Your assignment → Find all the lines in the entries below that hold the word "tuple" and copy them.

Dataset entries:

---

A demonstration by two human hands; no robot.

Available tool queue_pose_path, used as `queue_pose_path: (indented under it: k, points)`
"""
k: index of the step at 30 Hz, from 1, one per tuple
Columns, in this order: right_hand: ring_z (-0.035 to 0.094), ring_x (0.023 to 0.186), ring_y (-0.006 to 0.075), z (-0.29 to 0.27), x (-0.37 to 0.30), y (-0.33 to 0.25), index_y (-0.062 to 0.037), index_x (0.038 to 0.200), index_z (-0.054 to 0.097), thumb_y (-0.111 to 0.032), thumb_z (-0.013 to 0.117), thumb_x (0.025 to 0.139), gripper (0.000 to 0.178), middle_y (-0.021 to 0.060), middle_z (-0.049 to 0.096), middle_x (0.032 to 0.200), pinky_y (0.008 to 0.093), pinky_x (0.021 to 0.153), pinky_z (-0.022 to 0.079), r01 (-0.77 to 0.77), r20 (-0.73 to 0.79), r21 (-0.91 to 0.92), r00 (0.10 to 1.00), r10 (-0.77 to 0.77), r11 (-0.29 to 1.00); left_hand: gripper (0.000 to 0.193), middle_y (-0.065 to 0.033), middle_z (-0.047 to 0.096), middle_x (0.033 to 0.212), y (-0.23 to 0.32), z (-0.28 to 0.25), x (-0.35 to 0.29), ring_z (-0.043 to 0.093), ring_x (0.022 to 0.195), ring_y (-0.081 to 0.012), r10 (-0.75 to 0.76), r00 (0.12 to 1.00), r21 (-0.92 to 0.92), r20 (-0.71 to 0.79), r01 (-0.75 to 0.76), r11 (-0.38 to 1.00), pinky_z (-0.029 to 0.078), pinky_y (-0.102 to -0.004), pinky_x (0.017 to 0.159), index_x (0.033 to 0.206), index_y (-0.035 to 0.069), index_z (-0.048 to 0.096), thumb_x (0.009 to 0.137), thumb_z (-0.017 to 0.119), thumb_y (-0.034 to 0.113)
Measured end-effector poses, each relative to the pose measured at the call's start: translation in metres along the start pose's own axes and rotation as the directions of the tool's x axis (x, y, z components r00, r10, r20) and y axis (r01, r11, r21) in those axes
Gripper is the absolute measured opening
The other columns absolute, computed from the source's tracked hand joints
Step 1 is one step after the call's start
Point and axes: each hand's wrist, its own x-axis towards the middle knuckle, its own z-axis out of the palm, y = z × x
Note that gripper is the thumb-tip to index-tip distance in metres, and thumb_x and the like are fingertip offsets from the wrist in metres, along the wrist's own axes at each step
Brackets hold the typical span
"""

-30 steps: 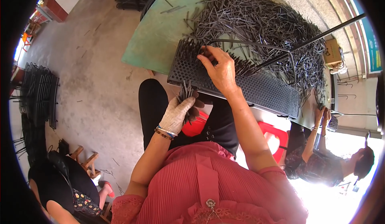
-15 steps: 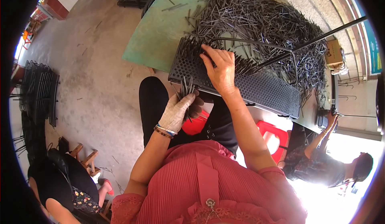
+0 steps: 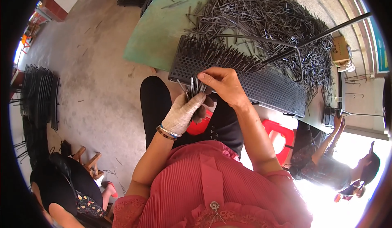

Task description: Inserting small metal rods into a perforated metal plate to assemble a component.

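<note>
My left hand [image 3: 182, 112], in a pale work glove with a darker palm side, is closed around a bunch of thin dark strips [image 3: 193, 86] whose ends stick up past the fingers. Over the top of that bunch, my right hand [image 3: 229, 87] is bare, its thumb and forefinger pinched at the strip ends. Whatever it grips there is too small to make out. Just beyond both hands lies a long black perforated panel [image 3: 275, 90]. Many dark strips [image 3: 222, 55] stand upright in its holes along the far side, from the left end toward the middle.
A large heap of loose dark strips [image 3: 261, 15] covers much of the green table [image 3: 149, 40]. A thin black metal rod frame [image 3: 296, 47] rises over the panel. Red plastic stools [image 3: 281, 136] stand beneath. Two other people sit at lower left and right. Black racks [image 3: 38, 93] stand at left.
My right hand has come back from the standing strips at the panel's far side to the bunch in my left hand. The left hand has shifted slightly right, still holding its strips.
</note>
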Motion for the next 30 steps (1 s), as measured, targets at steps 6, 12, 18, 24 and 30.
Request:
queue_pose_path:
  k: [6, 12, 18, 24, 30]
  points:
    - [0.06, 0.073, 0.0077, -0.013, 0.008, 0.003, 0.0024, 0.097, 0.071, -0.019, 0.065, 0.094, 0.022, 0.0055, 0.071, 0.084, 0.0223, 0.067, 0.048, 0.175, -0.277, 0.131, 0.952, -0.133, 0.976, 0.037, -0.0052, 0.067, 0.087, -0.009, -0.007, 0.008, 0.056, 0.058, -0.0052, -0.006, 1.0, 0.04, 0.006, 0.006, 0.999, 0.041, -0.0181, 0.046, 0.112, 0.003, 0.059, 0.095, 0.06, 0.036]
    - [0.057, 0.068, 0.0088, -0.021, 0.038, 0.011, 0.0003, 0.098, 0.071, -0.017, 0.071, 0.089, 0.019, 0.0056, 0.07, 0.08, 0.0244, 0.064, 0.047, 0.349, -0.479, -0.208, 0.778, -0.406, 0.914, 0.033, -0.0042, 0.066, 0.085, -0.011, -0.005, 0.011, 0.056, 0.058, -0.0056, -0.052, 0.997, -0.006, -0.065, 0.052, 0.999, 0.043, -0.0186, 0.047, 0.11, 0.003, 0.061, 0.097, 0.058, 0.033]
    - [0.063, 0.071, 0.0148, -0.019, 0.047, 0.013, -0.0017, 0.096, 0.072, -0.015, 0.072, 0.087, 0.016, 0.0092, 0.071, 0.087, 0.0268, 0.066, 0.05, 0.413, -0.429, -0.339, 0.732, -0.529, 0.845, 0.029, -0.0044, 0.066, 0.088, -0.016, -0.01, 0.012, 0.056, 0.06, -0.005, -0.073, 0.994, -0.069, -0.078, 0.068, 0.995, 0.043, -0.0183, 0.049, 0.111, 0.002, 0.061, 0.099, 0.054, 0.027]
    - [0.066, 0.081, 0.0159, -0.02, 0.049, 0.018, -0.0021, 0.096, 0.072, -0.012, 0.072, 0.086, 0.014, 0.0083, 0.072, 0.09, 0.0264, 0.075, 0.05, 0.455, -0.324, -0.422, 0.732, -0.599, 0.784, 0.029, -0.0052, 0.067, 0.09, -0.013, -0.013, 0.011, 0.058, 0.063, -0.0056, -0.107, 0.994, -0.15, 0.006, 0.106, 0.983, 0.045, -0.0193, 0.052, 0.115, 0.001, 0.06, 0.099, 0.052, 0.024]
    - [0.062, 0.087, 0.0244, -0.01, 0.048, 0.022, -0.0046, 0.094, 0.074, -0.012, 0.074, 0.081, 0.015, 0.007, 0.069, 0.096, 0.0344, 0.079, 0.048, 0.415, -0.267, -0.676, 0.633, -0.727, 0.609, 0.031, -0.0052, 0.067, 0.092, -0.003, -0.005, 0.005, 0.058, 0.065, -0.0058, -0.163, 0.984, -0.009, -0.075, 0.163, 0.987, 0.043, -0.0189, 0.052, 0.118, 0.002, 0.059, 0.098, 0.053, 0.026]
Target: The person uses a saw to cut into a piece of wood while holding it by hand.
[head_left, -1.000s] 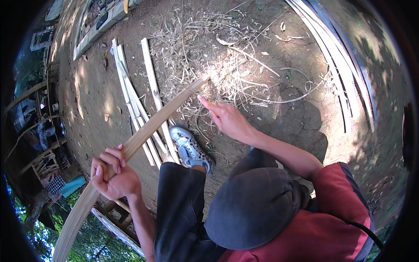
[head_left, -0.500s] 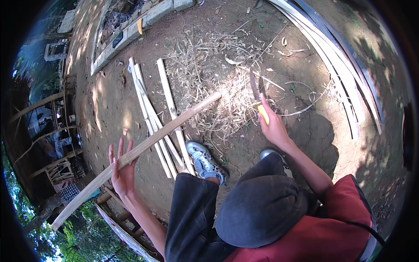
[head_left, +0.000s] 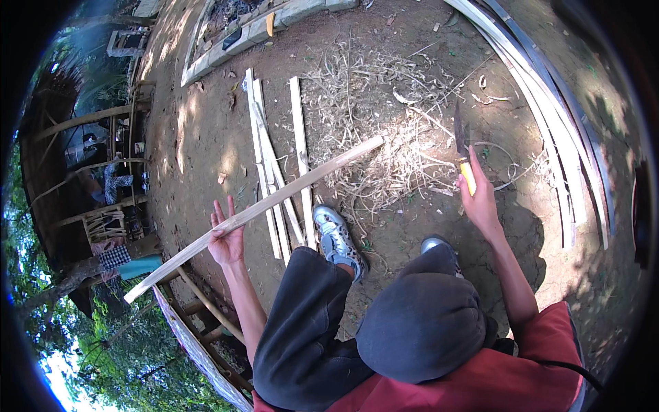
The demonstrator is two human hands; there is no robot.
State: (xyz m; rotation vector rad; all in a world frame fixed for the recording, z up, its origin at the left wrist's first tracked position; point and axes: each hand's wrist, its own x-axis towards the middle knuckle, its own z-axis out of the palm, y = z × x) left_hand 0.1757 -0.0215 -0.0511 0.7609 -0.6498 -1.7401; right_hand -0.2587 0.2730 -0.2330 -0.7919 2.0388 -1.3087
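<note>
My left hand (head_left: 226, 242) holds a long, pale bamboo slat (head_left: 295, 187) between thumb and palm, its other fingers stretched up past the edge. The slat slants from the lower left up to the middle, above the ground, its far end over a pile of curled shavings (head_left: 412, 154). In my right hand (head_left: 482, 202) is a knife (head_left: 460, 134) with a yellow handle and a dark blade pointing away from me. The blade is apart from the slat, to the right of its far end.
Several pale slats (head_left: 300, 127) lie on the dirt beyond my left shoe (head_left: 336, 237). Long curved strips (head_left: 542, 96) lie at the right. A stone-edged bed (head_left: 254, 34) lies at the far left, and a wooden shelter (head_left: 89, 165) stands left, with a person partly visible inside.
The whole view has shifted, so the scene sits further right. The knife has drawn a little further right, away from the slat's far end. Both hands keep their holds.
</note>
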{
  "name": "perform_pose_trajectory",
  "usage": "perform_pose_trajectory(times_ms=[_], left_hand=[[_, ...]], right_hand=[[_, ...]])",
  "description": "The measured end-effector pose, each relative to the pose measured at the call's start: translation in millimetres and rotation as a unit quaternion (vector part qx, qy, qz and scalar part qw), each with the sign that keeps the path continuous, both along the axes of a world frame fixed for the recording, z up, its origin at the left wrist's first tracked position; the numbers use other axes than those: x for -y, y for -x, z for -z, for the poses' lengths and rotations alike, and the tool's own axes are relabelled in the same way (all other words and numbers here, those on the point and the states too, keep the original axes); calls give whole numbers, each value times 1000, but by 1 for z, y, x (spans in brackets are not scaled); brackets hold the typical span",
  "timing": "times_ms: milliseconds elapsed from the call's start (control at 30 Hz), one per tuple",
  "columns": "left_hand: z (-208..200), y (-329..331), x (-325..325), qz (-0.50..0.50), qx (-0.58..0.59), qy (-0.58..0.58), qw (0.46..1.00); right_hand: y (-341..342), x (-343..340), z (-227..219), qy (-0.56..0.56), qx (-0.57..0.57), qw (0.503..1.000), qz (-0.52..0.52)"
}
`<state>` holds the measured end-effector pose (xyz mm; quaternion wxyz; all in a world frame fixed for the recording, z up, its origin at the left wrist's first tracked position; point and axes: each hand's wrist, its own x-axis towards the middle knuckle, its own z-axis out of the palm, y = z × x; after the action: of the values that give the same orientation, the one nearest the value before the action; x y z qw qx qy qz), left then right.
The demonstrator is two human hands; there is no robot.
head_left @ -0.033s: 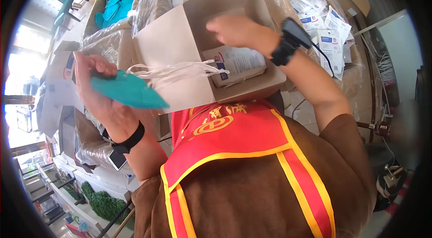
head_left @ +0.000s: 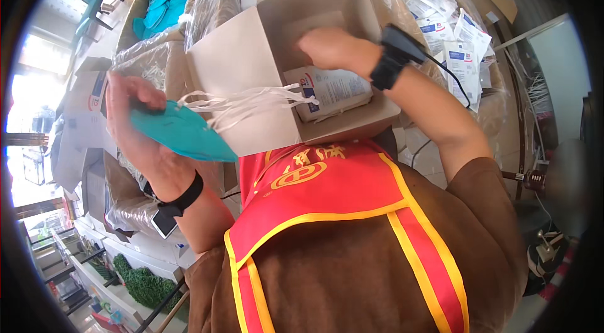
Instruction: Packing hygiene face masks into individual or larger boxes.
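My left hand (head_left: 129, 97) is closed on the upper end of a folded teal face mask (head_left: 182, 135); its fingers are curled. White straps (head_left: 251, 100) stretch from the mask across the side flap of an open cardboard box (head_left: 236, 59), and their ends hang over its edge. Inside the box, near its front, lies a stack of white printed packets (head_left: 340, 90). Above that stack, in the box, is my right hand (head_left: 333, 50), its fingers smeared by motion and partly in shadow. Whether it holds anything cannot be made out.
Teal masks (head_left: 167, 9) fill a lined carton at the far left. A lined carton at the far right holds white packets (head_left: 462, 59). Below the teal masks stands another plastic-lined carton (head_left: 148, 59) with white straps. A cable (head_left: 450, 72) trails from my right wrist device.
My right hand has shifted slightly to the right and nearer to me within the box. The mask in my left hand has tipped a little downward.
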<state>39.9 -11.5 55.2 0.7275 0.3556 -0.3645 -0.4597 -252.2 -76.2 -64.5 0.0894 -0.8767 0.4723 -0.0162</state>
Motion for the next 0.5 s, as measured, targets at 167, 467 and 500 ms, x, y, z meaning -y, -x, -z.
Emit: perform_pose_trajectory(times_ms=[167, 467, 500], left_hand=[[11, 8, -17, 47, 136, -5, 990], [59, 42, -23, 203, 309, -95, 924], [60, 46, -21, 211, 343, -87, 911]], right_hand=[[3, 1, 55, -90, -157, 982, 49], [14, -58, -1, 39, -19, 999, 7], [19, -62, -6, 76, 21, 997, 6]])
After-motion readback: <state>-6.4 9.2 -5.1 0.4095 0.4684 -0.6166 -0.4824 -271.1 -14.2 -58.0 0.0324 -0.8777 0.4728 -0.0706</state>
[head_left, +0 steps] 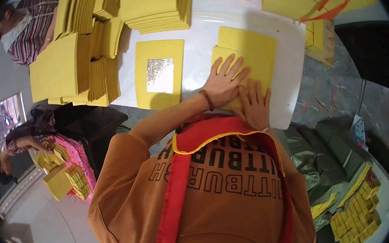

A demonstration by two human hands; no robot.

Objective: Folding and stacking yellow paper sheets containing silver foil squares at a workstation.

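Observation:
My left hand (226,80) lies flat with fingers spread on a folded yellow paper sheet (246,40). Beside it my right hand (256,103) presses down on the same paper, fingers stretched out and also flat. The paper's far part sticks out beyond a fold line above my fingertips. Its near edge is mostly hidden by my hands and the red apron (217,132). To the left of my hands lies a yellow sheet (143,49) with a shiny silver foil patch (160,76) on it. A beaded bracelet is on my left wrist.
Stacks of folded yellow paper (155,1) crowd the far and left sides of the white table (199,32). A person in a striped top (36,24) is at the far left. Another person's arm (28,142) reaches to yellow bundles lower left. More yellow bundles (358,212) lie lower right.

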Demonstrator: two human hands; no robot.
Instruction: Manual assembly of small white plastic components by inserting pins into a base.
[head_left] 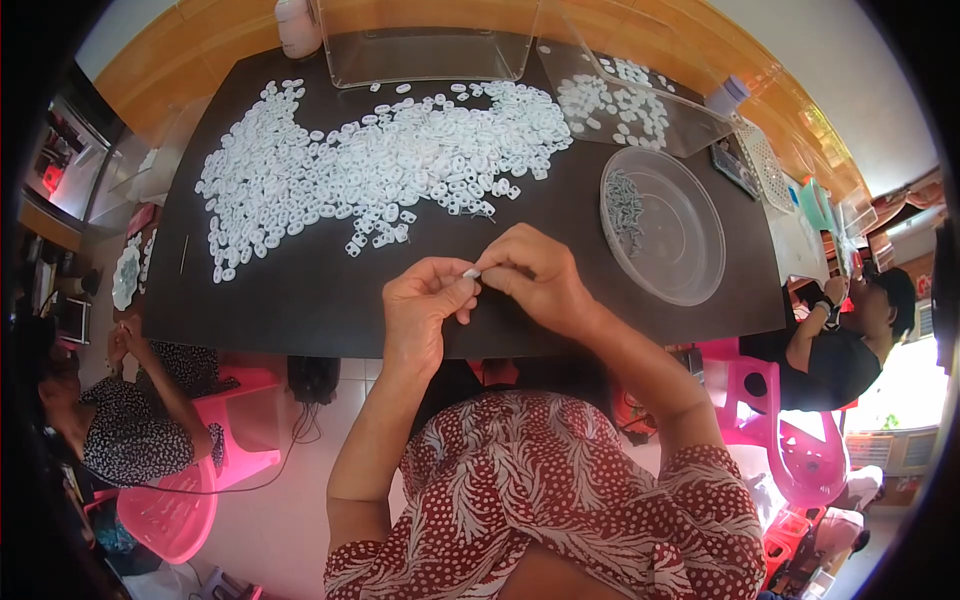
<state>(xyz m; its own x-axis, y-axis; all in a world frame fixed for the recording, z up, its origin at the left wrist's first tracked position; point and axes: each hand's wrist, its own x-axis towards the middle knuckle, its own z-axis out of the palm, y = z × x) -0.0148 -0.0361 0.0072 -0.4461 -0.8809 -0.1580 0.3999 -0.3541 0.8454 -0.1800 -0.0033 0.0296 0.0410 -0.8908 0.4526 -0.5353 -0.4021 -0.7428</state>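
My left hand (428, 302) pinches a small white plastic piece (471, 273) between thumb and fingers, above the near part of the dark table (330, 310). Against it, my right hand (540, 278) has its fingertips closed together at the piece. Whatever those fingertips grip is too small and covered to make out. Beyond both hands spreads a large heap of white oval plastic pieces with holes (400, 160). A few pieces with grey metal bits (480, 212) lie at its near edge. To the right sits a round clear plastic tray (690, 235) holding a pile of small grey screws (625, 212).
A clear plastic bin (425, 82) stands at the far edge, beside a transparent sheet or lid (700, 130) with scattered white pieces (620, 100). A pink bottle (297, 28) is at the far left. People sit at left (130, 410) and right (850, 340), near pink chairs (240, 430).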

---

Result →
k: index of the step at 30 Hz, from 1, one per tuple
  "timing": "times_ms: milliseconds elapsed from the call's start (control at 30 Hz), one per tuple",

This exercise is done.